Question: Has this or a mechanism for it been discussed?

Now normally Epiphenomenalism holds that the mind is an epiphenomenon of the brain. But given the brain can have input only regions this means that the above scenario can obtain while at the same time the mind is emergent from the brain(as a whole)... The only concession the epiphenomenalist need to make is that the mind is of substance that is poorly understood.

Question: Has the body-mind problem been attacked in this way before?

Another way to state it is: The mind may well be an epiphenomenon of the brain, but the brain can have a specialized sensory organ the states of which is epiphenomenal to the mind. Note that the mind can be of a different substance(dualism) or purely emergent(non-dualim).

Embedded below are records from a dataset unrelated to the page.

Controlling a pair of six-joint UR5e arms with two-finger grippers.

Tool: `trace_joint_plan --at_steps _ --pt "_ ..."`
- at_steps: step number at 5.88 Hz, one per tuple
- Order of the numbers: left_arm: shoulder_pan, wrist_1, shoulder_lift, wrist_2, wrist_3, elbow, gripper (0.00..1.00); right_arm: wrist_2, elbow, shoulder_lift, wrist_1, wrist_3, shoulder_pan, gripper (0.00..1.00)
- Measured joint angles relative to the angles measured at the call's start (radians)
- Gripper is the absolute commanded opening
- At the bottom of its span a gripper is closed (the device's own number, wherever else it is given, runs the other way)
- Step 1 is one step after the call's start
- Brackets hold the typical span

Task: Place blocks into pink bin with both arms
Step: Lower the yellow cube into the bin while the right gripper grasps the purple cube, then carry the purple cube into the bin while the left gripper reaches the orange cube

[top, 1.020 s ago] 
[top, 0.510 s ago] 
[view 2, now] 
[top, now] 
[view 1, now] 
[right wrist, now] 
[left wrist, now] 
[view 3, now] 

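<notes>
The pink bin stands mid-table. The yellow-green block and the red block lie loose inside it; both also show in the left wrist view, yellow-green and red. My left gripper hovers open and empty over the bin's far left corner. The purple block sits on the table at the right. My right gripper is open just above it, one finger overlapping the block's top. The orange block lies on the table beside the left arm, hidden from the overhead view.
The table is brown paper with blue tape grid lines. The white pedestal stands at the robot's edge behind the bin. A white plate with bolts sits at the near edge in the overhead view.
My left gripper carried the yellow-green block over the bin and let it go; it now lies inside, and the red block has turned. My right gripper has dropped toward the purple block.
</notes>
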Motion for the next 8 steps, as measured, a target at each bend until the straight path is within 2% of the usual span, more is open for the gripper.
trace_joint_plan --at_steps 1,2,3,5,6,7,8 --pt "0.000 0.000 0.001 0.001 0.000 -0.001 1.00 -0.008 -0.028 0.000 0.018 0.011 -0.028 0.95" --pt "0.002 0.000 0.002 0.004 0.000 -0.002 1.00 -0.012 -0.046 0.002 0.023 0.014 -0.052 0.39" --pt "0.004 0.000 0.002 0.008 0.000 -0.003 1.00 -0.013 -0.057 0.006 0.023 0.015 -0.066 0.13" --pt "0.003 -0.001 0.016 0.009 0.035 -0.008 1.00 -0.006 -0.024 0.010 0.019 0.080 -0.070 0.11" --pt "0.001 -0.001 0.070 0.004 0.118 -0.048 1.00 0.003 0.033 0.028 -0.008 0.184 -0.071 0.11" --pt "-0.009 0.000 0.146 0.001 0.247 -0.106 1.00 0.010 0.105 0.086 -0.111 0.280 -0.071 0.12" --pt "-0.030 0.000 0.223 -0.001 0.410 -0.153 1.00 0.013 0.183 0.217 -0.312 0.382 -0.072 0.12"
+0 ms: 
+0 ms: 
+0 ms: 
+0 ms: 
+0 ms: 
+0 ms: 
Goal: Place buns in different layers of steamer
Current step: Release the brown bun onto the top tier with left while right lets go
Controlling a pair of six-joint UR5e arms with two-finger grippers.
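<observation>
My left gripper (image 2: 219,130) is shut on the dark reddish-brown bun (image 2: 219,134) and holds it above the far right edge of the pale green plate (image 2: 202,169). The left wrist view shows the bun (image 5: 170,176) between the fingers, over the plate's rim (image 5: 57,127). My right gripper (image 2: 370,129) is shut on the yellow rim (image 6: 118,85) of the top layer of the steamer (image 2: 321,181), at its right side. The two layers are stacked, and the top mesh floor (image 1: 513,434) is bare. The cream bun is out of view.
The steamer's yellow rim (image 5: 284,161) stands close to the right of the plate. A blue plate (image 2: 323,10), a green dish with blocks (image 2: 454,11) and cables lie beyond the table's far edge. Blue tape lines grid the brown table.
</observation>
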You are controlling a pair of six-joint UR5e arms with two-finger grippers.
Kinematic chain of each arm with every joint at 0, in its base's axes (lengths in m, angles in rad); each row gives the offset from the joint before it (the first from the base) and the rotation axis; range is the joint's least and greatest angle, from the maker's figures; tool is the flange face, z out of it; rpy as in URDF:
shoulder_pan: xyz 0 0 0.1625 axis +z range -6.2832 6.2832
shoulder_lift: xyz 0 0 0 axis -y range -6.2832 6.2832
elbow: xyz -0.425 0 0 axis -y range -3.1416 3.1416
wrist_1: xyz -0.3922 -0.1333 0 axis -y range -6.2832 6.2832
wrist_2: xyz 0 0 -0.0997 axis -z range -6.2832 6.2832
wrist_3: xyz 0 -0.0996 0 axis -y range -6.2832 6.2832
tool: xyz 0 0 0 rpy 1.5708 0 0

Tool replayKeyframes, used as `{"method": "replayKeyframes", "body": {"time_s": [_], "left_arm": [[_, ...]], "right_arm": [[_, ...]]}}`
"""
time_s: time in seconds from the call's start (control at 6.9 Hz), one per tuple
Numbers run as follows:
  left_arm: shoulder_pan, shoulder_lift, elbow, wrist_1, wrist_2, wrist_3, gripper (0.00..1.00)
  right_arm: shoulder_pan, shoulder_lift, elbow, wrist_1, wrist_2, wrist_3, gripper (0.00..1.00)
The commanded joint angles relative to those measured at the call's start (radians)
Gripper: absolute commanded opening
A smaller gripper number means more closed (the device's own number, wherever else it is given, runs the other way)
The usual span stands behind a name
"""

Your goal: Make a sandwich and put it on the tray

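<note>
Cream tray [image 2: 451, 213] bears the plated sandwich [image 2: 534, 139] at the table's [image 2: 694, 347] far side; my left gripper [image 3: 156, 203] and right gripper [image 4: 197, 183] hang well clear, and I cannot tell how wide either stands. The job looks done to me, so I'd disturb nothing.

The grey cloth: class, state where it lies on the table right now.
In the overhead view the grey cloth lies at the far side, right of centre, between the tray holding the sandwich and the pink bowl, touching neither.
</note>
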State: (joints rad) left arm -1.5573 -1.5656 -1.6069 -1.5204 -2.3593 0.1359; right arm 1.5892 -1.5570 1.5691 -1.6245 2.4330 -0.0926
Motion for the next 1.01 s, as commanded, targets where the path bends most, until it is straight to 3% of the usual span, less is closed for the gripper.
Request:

The use of "epiphenomenalism" here is meant to show that the mechanism of mind-to-brain causation may be subtle and difficult to observe by normal means (because the cause-effect relationship is unidirectional and requires observing of the inner workings of the mind). Ultimately though it suffers the same criticism Descartes' "pineal gland" do, as being a postulated point of interaction without a theory of the mechanism nor any observation to support it.

Moreover the "brain region" may not be homogeneous, and may be distributed and fractional. As far as I can see our best hope of finding it would be to map the whole brain and finding neurons for which the function is unaccounted. Even then it may be that axons or dendrites are the receptors, or sub-molecular structures serving to change threshold potential...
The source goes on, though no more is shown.